INSTRUCTIONS TO FOLLOW: Which of the lines in the data below contain the string "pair"? Copy each of them.

EXCERPTED RECORDS:

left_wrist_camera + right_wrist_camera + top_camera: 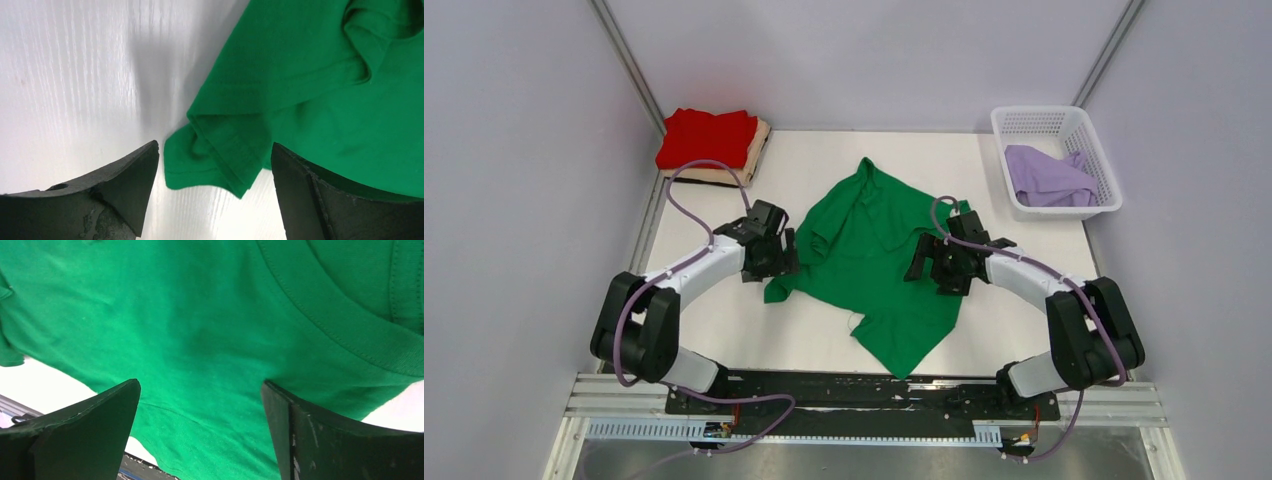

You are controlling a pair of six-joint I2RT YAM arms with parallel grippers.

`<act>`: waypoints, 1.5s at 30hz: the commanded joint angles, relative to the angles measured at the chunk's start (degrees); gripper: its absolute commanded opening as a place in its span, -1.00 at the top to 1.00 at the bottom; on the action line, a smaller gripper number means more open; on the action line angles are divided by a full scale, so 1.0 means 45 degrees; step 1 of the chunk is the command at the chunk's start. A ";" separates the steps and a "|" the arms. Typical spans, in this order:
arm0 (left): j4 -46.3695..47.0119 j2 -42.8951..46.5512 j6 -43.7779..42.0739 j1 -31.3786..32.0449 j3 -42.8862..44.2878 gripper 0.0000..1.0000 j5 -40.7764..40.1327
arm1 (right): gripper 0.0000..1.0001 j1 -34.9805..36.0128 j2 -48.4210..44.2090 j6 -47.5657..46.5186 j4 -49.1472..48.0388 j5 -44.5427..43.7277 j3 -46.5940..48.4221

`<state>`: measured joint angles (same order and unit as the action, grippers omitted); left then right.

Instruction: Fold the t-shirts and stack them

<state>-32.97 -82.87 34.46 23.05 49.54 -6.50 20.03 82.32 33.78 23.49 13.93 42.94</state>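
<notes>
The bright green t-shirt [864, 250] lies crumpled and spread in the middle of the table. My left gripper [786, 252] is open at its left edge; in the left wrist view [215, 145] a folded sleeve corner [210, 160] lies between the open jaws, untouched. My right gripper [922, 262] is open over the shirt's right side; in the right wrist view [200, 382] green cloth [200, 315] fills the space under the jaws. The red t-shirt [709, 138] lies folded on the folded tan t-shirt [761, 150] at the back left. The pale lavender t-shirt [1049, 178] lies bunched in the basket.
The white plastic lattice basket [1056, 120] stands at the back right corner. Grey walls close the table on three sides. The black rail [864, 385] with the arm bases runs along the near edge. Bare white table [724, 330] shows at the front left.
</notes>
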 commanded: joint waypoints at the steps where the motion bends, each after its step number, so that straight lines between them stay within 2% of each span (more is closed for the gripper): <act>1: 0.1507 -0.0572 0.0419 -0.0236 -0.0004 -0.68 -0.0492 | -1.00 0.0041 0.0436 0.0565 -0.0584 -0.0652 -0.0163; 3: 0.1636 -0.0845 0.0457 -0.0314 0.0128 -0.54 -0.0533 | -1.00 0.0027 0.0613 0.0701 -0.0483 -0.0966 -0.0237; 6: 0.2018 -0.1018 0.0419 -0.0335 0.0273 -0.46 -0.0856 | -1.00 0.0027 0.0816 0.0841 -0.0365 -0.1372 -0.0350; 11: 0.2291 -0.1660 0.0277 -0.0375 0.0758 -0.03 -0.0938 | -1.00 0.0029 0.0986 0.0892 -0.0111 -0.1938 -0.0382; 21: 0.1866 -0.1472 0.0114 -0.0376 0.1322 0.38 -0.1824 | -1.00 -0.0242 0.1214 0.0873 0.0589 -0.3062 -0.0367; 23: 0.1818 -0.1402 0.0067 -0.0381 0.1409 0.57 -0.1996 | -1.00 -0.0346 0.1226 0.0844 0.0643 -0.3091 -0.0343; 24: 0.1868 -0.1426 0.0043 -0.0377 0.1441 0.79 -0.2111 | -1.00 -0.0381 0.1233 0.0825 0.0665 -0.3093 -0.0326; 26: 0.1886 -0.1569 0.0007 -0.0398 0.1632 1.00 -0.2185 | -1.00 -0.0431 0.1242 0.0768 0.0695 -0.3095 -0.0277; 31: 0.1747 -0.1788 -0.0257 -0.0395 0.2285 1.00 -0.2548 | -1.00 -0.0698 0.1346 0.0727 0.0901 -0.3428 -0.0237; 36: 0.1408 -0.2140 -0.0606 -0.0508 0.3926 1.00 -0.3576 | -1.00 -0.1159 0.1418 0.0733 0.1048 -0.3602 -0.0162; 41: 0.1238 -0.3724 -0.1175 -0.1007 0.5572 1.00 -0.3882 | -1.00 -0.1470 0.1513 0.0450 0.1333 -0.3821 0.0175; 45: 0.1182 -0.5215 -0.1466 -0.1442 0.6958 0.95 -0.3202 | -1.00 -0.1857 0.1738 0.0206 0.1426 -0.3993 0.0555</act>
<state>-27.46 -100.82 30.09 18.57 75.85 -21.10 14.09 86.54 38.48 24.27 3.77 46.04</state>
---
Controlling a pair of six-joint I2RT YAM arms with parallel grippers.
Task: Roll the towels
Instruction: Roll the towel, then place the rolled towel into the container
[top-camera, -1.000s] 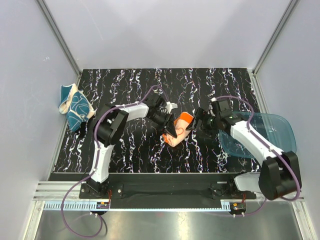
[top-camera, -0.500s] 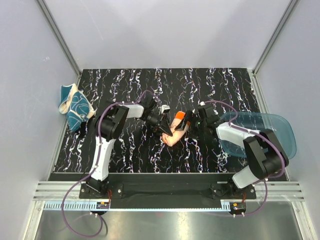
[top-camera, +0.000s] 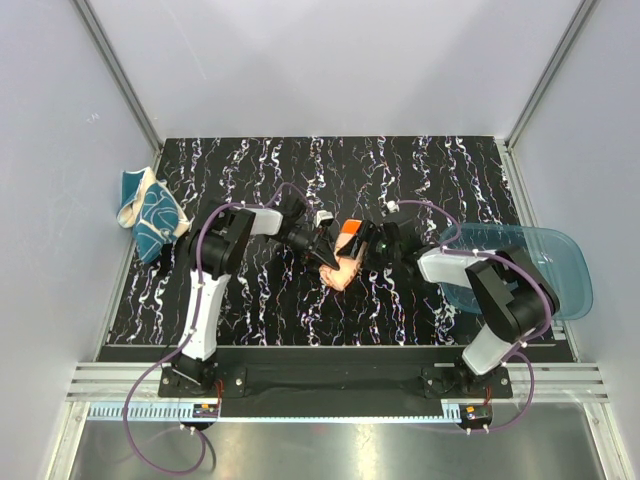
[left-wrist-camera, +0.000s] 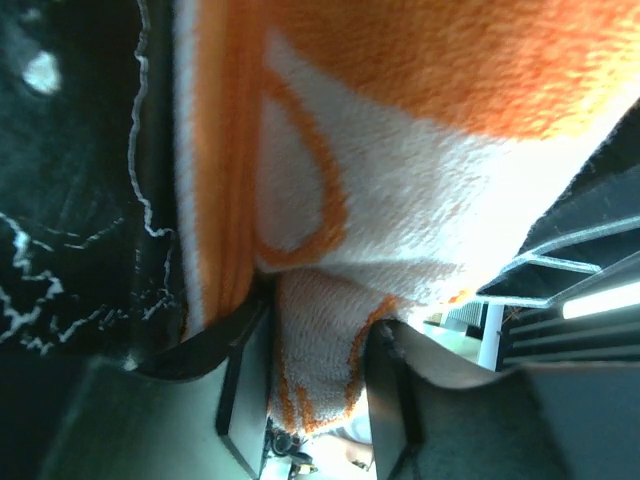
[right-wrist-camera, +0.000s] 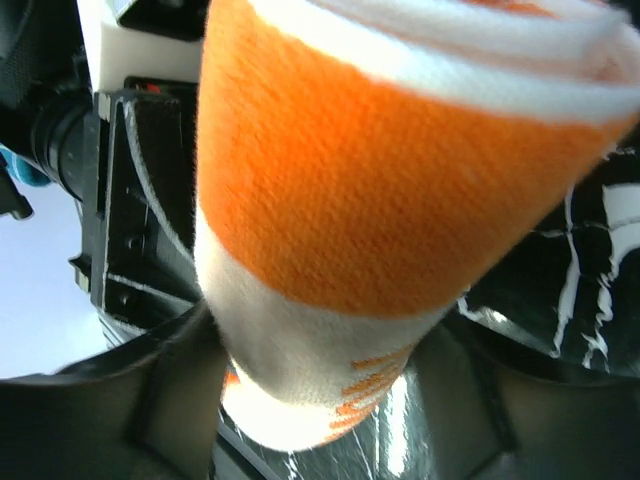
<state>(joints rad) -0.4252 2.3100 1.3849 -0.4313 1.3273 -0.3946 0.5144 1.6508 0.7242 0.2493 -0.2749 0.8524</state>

PROBLEM SOLUTION:
You are controlling a pair of six-joint I2RT YAM arms with parallel grippers.
Controlling a pair of six-joint I2RT YAM arms with parallel grippers.

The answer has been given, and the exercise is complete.